▶ EXERCISE DIRECTIONS
Copy exactly the lines from the beginning of the data down to and including the line holding "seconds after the", without any pictures.

▶ GIVEN DATA

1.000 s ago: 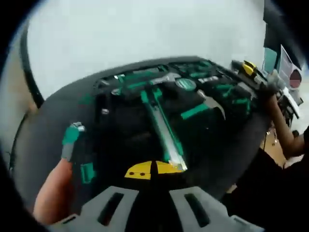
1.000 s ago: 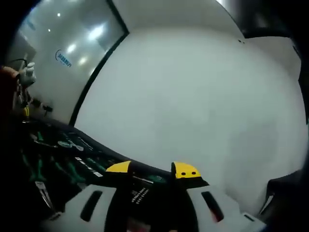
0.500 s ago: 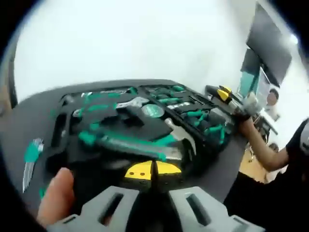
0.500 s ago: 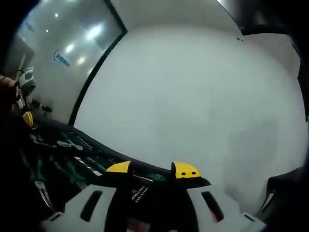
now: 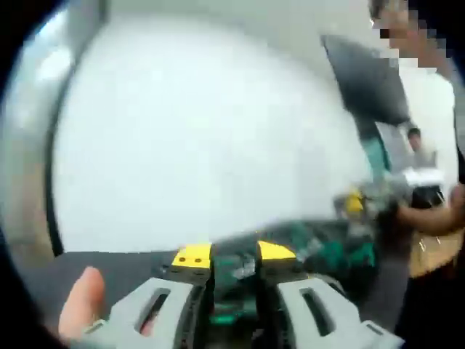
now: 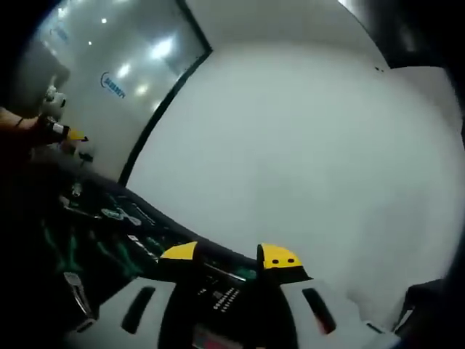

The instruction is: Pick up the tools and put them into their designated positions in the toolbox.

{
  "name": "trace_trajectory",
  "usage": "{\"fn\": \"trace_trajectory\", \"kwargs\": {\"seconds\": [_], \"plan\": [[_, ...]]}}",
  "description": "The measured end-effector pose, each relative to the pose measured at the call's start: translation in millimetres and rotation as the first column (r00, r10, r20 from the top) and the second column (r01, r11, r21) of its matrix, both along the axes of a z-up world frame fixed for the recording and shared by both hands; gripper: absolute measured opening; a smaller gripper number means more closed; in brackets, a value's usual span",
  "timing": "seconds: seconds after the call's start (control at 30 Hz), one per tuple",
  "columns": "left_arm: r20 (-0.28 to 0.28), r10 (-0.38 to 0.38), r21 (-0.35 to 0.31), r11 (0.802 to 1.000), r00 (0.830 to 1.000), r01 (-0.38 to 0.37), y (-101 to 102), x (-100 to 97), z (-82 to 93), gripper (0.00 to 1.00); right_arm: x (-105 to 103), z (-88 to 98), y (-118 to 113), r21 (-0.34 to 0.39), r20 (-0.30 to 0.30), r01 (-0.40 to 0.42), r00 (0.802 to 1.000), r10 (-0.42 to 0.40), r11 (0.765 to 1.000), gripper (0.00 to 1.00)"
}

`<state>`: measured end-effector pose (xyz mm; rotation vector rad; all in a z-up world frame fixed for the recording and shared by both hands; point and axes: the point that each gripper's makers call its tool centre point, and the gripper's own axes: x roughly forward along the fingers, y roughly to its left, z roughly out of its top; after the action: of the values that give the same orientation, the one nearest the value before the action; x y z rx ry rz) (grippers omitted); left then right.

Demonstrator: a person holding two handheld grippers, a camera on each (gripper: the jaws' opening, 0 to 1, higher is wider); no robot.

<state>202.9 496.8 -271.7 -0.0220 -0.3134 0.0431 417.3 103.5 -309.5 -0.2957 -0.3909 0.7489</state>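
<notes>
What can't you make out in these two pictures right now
- Left gripper view: motion blur smears the toolbox; its tools cannot be told apart.
- Left gripper view: what sits between the left gripper jaws is dark and blurred.
- Right gripper view: the right gripper holds a dark object too dim to name.

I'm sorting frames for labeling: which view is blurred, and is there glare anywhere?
Left gripper view: heavy motion blur; the toolbox and its green tools smear into streaks, and only the left tongs stay fairly crisp. Right gripper view: sharper, with ceiling lights glaring off the glass wall; the toolbox sits dim at lower left beside the right tongs. Both views bend with fisheye distortion.
</notes>
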Motion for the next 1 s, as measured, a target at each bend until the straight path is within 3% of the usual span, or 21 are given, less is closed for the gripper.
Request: {"fn": "trace_trajectory", "kwargs": {"seconds": [0.03,0.07,0.13,0.17,0.2,0.23,0.27,0.3,0.33,0.37,0.4,0.47,0.57,0.6,0.77,0.83,1.0], "plan": [[-0.019,0.071,-0.099,0.992,0.997,-0.073,32.0,-5.6,-13.8,0.18,-0.2,-4.9,2.6,-0.041,-0.023,0.007,1.0,-0.008,0.999,0.27],[-0.024,0.085,-0.123,0.989,0.996,-0.087,39.5,-7.8,-17.9,0.18,-4.0,-5.0,7.6,-0.06,-0.044,-0.007,0.999,0.004,0.998,0.27],[0.003,0.121,-0.182,0.976,0.993,-0.119,62.5,-15.2,-30.9,0.18,-27.1,8.2,33.0,-0.036,-0.096,-0.144,0.985,0.14,0.989,0.27],[0.027,0.128,-0.221,0.968,0.991,-0.119,69.9,-18.8,-38.2,0.18,-38.2,16.7,50.0,0.003,-0.169,-0.233,0.958,0.23,0.972,0.27],[0.034,0.127,-0.255,0.96,0.991,-0.114,74.1,-19.0,-46.3,0.18,-48.6,22.6,62.6,0.022,-0.201,-0.293,0.935,0.292,0.956,0.27],[0.012,0.121,-0.272,0.956,0.993,-0.113,76.5,-18.6,-54.4,0.18,-59.5,28.1,75.6,0.031,-0.222,-0.351,0.91,0.349,0.936,0.27],[-0.072,0.123,-0.287,0.948,0.99,-0.139,79.1,-20.7,-59.3,0.17,-76.7,35.2,97.6,0.045,-0.242,-0.424,0.874,0.422,0.905,0.27],[-0.01,0.098,-0.307,0.947,0.995,-0.096,71.5,-21.8,-49.9,0.17,-87.4,41.4,117.1,0.057,-0.267,-0.478,0.838,0.475,0.876,0.27],[0.095,0.096,-0.347,0.936,0.991,-0.057,72.3,-26.6,-38.4,0.18,-94.8,41.3,130.4,0.056,-0.298,-0.511,0.811,0.503,0.858,0.27],[0.089,0.109,-0.312,0.947,0.99,-0.076,75.2,-28.7,-38.8,0.18,-106.1,39.3,151.9,0.043,-0.351,-0.56,0.767,0.538,0.827,0.27],[0.07,0.113,-0.317,0.945,0.991,-0.086,76.1,-29.5,-42.9,0.18,-116.9,36.8,165.9,0.034,-0.382,-0.594,0.735,0.56,0.804,0.27],[0.04,0.109,-0.368,0.926,0.993,-0.087,81.6,-27.1,-50.1,0.18,-134.8,23.6,200.1,-0.041,-0.423,-0.649,0.7,0.575,0.76,0.27],[0.051,0.117,-0.363,0.927,0.992,-0.091,85.7,-27.2,-48.4,0.18,-151.4,-1.4,241.0,-0.145,-0.457,-0.695,0.679,0.575,0.705,0.27],[0.056,0.12,-0.363,0.927,0.991,-0.091,88.8,-27.8,-48.0,0.18,-157.9,-12.9,255.2,-0.151,-0.506,-0.719,0.646,0.571,0.679,0.27],[0.049,0.11,-0.358,0.93,0.993,-0.085,90.3,-25.2,-49.2,0.18,-160.1,-31.1,292.0,-0.19,-0.532,-0.736,0.633,0.562,0.65,0.27],[0.042,0.106,-0.348,0.934,0.993,-0.085,89.7,-23.4,-49.8,0.18,-162.4,-37.2,302.2,-0.194,-0.551,-0.748,0.618,0.56,0.635,0.27],[0.025,0.1,-0.316,0.945,0.995,-0.087,88.1,-20.4,-51.2,0.18,-155.4,-59.2,317.7,-0.22,-0.605,-0.755,0.603,0.52,0.618,0.27]]}}
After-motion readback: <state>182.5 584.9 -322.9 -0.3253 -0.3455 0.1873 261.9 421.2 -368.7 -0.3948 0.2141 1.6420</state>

▶ ANSWER TO THE EXERCISE
1.000 s ago: 
1.000 s ago: 
0.500 s ago: 
0.500 s ago: 
now: 
now: 

The instruction is: Pick up the tools and put them into their designated positions in the toolbox.

{
  "name": "trace_trajectory",
  "usage": "{\"fn\": \"trace_trajectory\", \"kwargs\": {\"seconds\": [_], \"plan\": [[_, ...]]}}",
  "description": "The measured end-effector pose, each relative to the pose measured at the call's start: translation in millimetres and rotation as the first column (r00, r10, r20 from the top) and the second column (r01, r11, r21) of its matrix, both along the axes of a z-up world frame fixed for the recording and shared by both hands; gripper: absolute measured opening; a smaller gripper number means more closed; in brackets, a value's usual span",
  "timing": "seconds: seconds after the call's start (control at 30 Hz), one per tuple",

With that, the output is done.